The key to the entire flow is symmetry of state transitions: save the original mode on entry (prePlanMode), restore it precisely on exit. This guarantees Plan Mode is a “nestable insertion layer” — regardless of whether you were in default, auto, or bypassPermissions mode, Plan Mode returns you seamlessly to your previous state.
9.3 Entering Plan Mode: Two Paths
There are two ways to enter Plan Mode, but both converge on the same state transition function:
graph LR A["/plan command<br/>(user-initiated)"] --> C[handlePlanModeTransition] B["EnterPlanMode tool<br/>(model-initiated)"] --> C C --> D["prepareContextForPlanMode()"] D --> E["setMode: 'plan'"]
9.3.1 User-Initiated: /plan Command
When the user types /plan or /plan refactor the auth system in the REPL, it triggers src/commands/plan/plan.tsx:64-121:
// src/commands/plan/plan.tsx
const currentMode = appState.toolPermissionContext.mode
if (currentMode !== 'plan') {
handlePlanModeTransition(currentMode, 'plan')
setAppState(prev => ({
...prev,
toolPermissionContext: applyPermissionUpdate(
prepareContextForPlanMode(prev.toolPermissionContext),
{ type: 'setMode', mode: 'plan', destination: 'session' },
),
}))
}If the command includes a description (e.g., /plan refactor the auth system), the description is simultaneously submitted as a user message to the model, triggering a full query loop — the model receives this message in plan mode and begins exploring.
9.3.2 Model-Initiated: EnterPlanMode Tool
This is the more common path.
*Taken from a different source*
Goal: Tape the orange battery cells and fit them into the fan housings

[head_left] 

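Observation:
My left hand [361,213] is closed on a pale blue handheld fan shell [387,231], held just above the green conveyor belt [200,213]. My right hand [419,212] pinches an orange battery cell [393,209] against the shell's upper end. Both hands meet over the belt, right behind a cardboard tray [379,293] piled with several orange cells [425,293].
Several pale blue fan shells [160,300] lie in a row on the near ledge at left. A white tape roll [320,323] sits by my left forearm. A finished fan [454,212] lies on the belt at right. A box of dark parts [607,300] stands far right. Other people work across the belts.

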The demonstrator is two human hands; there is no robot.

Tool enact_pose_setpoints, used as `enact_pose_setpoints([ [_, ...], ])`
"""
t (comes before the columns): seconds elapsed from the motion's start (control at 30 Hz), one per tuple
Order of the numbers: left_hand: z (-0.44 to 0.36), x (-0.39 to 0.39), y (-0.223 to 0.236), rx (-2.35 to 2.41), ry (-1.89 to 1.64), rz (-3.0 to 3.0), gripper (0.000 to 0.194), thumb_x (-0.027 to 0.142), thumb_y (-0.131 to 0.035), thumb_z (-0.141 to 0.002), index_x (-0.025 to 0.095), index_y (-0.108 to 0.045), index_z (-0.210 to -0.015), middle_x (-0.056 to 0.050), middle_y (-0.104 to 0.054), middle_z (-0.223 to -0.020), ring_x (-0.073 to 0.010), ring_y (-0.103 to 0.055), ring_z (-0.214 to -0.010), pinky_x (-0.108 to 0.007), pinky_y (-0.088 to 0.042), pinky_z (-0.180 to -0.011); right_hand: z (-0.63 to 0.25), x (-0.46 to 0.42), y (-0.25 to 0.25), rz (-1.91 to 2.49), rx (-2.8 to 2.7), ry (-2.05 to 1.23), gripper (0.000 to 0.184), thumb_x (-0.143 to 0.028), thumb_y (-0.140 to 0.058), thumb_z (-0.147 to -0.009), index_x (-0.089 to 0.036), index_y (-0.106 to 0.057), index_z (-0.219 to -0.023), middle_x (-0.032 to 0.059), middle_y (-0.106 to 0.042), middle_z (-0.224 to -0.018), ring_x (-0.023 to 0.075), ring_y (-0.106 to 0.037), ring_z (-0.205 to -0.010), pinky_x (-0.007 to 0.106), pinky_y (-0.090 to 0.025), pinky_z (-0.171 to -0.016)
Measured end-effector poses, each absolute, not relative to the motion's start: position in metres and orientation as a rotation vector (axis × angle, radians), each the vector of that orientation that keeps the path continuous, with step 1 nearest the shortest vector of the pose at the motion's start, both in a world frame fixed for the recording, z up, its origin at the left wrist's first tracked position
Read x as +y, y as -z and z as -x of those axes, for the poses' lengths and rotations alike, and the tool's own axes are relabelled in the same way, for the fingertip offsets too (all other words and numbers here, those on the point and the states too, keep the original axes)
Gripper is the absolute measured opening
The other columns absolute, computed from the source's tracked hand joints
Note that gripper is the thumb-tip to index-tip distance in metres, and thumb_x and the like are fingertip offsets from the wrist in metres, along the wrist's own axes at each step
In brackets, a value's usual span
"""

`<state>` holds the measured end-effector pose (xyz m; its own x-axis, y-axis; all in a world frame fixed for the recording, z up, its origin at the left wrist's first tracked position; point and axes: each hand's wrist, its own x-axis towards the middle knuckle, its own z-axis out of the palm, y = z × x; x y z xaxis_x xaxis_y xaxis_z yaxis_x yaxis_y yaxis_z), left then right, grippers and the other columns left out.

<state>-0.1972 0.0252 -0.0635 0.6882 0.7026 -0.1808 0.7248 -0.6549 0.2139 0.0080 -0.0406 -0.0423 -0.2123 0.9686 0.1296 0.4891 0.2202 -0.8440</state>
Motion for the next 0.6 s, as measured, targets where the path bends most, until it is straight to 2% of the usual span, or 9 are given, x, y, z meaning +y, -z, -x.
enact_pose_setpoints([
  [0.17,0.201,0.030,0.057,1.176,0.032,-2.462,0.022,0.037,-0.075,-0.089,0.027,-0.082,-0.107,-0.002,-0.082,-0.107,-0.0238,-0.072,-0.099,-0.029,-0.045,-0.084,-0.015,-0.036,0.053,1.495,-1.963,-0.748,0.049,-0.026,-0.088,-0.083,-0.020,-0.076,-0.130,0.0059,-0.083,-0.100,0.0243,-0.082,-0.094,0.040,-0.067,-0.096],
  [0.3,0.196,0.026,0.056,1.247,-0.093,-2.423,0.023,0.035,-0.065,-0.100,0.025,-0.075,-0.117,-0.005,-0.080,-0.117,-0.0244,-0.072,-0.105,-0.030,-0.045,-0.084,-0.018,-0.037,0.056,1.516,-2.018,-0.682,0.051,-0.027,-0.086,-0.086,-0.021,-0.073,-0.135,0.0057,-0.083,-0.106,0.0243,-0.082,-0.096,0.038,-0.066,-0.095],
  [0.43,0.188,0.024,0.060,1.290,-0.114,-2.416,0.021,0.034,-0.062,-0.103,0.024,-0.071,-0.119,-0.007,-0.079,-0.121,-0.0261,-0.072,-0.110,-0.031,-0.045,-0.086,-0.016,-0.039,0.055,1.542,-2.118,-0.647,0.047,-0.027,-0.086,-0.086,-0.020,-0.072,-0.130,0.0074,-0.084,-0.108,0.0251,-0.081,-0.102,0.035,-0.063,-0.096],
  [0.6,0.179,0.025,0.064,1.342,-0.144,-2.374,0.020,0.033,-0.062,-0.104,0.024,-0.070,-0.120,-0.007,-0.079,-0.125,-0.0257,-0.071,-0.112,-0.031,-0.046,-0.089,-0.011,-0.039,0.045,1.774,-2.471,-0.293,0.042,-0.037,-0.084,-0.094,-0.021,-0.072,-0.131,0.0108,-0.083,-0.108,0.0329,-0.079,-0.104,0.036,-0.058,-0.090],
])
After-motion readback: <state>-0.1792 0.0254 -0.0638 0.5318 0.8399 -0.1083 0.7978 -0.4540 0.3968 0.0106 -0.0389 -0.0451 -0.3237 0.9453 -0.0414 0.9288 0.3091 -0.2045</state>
When the model determines the current task is sufficiently complex, it proactively calls the EnterPlanMode tool to request entering plan mode.
src/tools/EnterPlanModeTool/EnterPlanModeTool.ts:77-101:
async call(_input, context) {
// Sub-agents cannot enter plan mode — plan is a user-level decision
if (context.agentId) {
throw new Error('EnterPlanMode tool cannot be used in agent contexts')
}
const appState = context.getAppState()
handlePlanModeTransition(appState.toolPermissionContext.mode, 'plan')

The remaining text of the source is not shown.